> [WORK TO BE COMPLETED]: A word-for-word copy of the entries below is required.

--- START ---

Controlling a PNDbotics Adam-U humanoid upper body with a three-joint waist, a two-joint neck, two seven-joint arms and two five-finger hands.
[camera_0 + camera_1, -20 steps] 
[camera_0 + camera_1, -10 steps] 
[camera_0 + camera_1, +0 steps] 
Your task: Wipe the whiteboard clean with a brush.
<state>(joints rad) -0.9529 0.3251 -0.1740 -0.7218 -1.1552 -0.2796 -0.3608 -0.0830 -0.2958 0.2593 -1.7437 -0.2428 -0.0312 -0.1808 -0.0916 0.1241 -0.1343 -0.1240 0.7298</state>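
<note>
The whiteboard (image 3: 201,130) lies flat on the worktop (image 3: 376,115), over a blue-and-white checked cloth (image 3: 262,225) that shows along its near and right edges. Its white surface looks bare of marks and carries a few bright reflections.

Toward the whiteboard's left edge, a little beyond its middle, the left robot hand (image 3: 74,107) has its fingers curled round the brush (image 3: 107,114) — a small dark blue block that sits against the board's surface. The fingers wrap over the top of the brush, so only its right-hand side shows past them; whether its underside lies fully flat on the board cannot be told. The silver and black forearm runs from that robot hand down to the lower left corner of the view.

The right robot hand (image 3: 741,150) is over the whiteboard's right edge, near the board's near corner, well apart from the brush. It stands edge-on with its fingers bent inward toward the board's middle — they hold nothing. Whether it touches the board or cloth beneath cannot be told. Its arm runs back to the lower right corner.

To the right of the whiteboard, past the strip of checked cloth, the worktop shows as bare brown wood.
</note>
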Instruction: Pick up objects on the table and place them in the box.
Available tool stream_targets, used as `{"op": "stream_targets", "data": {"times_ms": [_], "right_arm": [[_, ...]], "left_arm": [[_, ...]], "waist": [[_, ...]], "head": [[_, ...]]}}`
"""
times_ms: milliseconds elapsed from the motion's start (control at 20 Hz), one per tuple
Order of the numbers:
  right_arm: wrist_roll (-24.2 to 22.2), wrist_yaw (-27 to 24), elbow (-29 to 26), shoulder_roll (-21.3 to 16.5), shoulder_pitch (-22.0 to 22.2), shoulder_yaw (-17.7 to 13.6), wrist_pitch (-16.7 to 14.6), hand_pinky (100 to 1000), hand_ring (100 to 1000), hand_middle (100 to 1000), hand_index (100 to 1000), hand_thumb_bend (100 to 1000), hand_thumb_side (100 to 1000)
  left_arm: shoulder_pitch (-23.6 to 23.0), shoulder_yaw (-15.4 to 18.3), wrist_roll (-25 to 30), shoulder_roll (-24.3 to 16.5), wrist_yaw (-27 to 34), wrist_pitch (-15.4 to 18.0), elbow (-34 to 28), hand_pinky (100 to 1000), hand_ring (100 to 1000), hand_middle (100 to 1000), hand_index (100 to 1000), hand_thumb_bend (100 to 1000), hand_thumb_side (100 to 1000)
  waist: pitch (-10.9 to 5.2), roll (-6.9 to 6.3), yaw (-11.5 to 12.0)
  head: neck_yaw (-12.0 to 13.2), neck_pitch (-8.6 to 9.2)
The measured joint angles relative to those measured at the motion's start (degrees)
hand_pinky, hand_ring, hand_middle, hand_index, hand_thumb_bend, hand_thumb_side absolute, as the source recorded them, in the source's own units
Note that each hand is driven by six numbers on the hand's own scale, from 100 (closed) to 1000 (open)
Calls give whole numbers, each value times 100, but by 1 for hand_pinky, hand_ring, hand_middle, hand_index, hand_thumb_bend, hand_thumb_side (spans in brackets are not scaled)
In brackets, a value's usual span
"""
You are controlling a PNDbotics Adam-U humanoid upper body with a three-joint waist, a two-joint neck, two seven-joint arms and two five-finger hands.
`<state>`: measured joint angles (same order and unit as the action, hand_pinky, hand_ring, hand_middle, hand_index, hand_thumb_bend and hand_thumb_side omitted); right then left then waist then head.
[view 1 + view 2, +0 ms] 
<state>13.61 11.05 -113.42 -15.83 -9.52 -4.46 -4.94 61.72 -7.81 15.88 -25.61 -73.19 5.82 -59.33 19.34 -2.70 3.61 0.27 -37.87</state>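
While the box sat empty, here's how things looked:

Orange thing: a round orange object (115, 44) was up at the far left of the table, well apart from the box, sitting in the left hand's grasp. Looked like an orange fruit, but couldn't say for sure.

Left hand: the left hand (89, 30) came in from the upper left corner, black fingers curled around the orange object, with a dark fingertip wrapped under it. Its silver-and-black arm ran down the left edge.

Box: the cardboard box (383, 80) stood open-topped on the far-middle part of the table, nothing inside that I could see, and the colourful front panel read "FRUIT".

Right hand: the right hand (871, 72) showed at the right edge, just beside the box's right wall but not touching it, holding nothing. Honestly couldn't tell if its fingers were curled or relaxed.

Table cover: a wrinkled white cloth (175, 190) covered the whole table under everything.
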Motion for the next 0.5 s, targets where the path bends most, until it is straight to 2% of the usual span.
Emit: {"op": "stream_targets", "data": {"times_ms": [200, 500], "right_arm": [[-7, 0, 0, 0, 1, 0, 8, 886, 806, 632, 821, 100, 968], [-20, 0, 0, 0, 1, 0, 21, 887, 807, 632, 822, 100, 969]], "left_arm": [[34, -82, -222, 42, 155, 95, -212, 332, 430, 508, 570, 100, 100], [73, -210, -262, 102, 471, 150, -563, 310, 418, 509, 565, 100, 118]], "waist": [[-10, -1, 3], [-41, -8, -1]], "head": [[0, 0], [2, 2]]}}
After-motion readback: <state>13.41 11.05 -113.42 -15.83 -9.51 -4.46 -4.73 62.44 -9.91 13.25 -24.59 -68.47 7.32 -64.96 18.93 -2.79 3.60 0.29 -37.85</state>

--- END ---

> [TASK RESPONSE]:
Controlling a PNDbotics Adam-U humanoid upper body with a three-joint waist, a two-joint neck, two seven-joint arms and two five-finger hands.
[camera_0 + camera_1, -20 steps] 
[camera_0 + camera_1, -10 steps] 
[camera_0 + camera_1, +0 steps] 
Your task: Wipe the whiteboard clean with a brush.
<state>(joints rad) -0.9529 0.3251 -0.1740 -0.7218 -1.1552 -0.2796 -0.3608 -0.0830 -0.2958 0.2593 -1.7437 -0.2428 -0.0312 -0.1808 -0.0916 0.1241 -0.1343 -0.1240 0.7298</state>
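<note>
The whiteboard (image 3: 201,130) lies flat on the worktop (image 3: 376,115), over a blue-and-white checked cloth (image 3: 262,225) that shows along its near and right edges. Its white surface looks bare of marks and carries a few bright reflections.

Toward the whiteboard's left edge, a little beyond its middle, the left robot hand (image 3: 74,107) has its fingers curled round the brush (image 3: 107,114) — a small dark blue block that sits against the board's surface. The fingers wrap over the top of the brush, so only its right-hand side shows past them; whether its underside lies fully flat on the board cannot be told. The silver and black forearm runs from that robot hand down to the lower left corner of the view.

The right robot hand (image 3: 741,150) is over the whiteboard's right edge, near the board's near corner, well apart from the brush. It stands edge-on with its fingers bent inward toward the board's middle — they hold nothing. Whether it touches the board or cloth beneath cannot be told. Its arm runs back to the lower right corner.

To the right of the whiteboard, past the strip of checked cloth, the worktop shows as bare brown wood.
</note>
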Instruction: Pick up objects on the table and place them in the box.
Available tool stream_targets, used as `{"op": "stream_targets", "data": {"times_ms": [_], "right_arm": [[_, ...]], "left_arm": [[_, ...]], "waist": [[_, ...]], "head": [[_, ...]]}}`
"""
times_ms: milliseconds elapsed from the motion's start (control at 20 Hz), one per tuple
Order of the numbers:
  right_arm: wrist_roll (-24.2 to 22.2), wrist_yaw (-27 to 24), elbow (-29 to 26), shoulder_roll (-21.3 to 16.5), shoulder_pitch (-22.0 to 22.2), shoulder_yaw (-17.7 to 13.6), wrist_pitch (-16.7 to 14.6), hand_pinky (100 to 1000), hand_ring (100 to 1000), hand_middle (100 to 1000), hand_index (100 to 1000), hand_thumb_bend (100 to 1000), hand_thumb_side (100 to 1000)
  left_arm: shoulder_pitch (-23.6 to 23.0), shoulder_yaw (-15.4 to 18.3), wrist_roll (-25 to 30), shoulder_roll (-24.3 to 16.5), wrist_yaw (-27 to 34), wrist_pitch (-15.4 to 18.0), elbow (-34 to 28), hand_pinky (100 to 1000), hand_ring (100 to 1000), hand_middle (100 to 1000), hand_index (100 to 1000), hand_thumb_bend (100 to 1000), hand_thumb_side (100 to 1000)
  waist: pitch (-10.9 to 5.2), roll (-6.9 to 6.3), yaw (-11.5 to 12.0)
  head: neck_yaw (-12.0 to 13.2), neck_pitch (-8.6 to 9.2)
The measured joint angles relative to those measured at the motion's start (degrees)
hand_pinky, hand_ring, hand_middle, hand_index, hand_thumb_bend, hand_thumb_side absolute, as the source recorded them, in the source's own units
Note that each hand is driven by six numbers on the hand's own scale, from 100 (closed) to 1000 (open)
Calls give whole numbers, each value times 100, but by 1 for hand_pinky, hand_ring, hand_middle, hand_index, hand_thumb_bend, hand_thumb_side (spans in brackets are not scaled)
In brackets, a value's usual span
"""
You are controlling a PNDbotics Adam-U humanoid upper body with a three-joint waist, a two-joint neck, two seven-joint arms and two five-finger hands.
`<state>`: measured joint angles (same order and unit as the action, hand_pinky, hand_ring, hand_middle, hand_index, hand_thumb_bend and hand_thumb_side omitted); right then left then waist then head.
[view 1 + view 2, +0 ms] 
<state>13.61 11.05 -113.42 -15.83 -9.52 -4.46 -4.94 61.72 -7.81 15.88 -25.61 -73.19 5.82 -59.33 19.34 -2.70 3.61 0.27 -37.87</state>
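While the box sat empty, here's how things looked:

Orange thing: a round orange object (115, 44) was up at the far left of the table, well apart from the box, sitting in the left hand's grasp. Looked like an orange fruit, but couldn't say for sure.

Left hand: the left hand (89, 30) came in from the upper left corner, black fingers curled around the orange object, with a dark fingertip wrapped under it. Its silver-and-black arm ran down the left edge.

Box: the cardboard box (383, 80) stood open-topped on the far-middle part of the table, nothing inside that I could see, and the colourful front panel read "FRUIT".

Right hand: the right hand (871, 72) showed at the right edge, just beside the box's right wall but not touching it, holding nothing. Honestly couldn't tell if its fingers were curled or relaxed.

Table cover: a wrinkled white cloth (175, 190) covered the whole table under everything.
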Motion for the next 0.5 s, targets where the path bends most, until it is straight to 2% of the usual span.
Emit: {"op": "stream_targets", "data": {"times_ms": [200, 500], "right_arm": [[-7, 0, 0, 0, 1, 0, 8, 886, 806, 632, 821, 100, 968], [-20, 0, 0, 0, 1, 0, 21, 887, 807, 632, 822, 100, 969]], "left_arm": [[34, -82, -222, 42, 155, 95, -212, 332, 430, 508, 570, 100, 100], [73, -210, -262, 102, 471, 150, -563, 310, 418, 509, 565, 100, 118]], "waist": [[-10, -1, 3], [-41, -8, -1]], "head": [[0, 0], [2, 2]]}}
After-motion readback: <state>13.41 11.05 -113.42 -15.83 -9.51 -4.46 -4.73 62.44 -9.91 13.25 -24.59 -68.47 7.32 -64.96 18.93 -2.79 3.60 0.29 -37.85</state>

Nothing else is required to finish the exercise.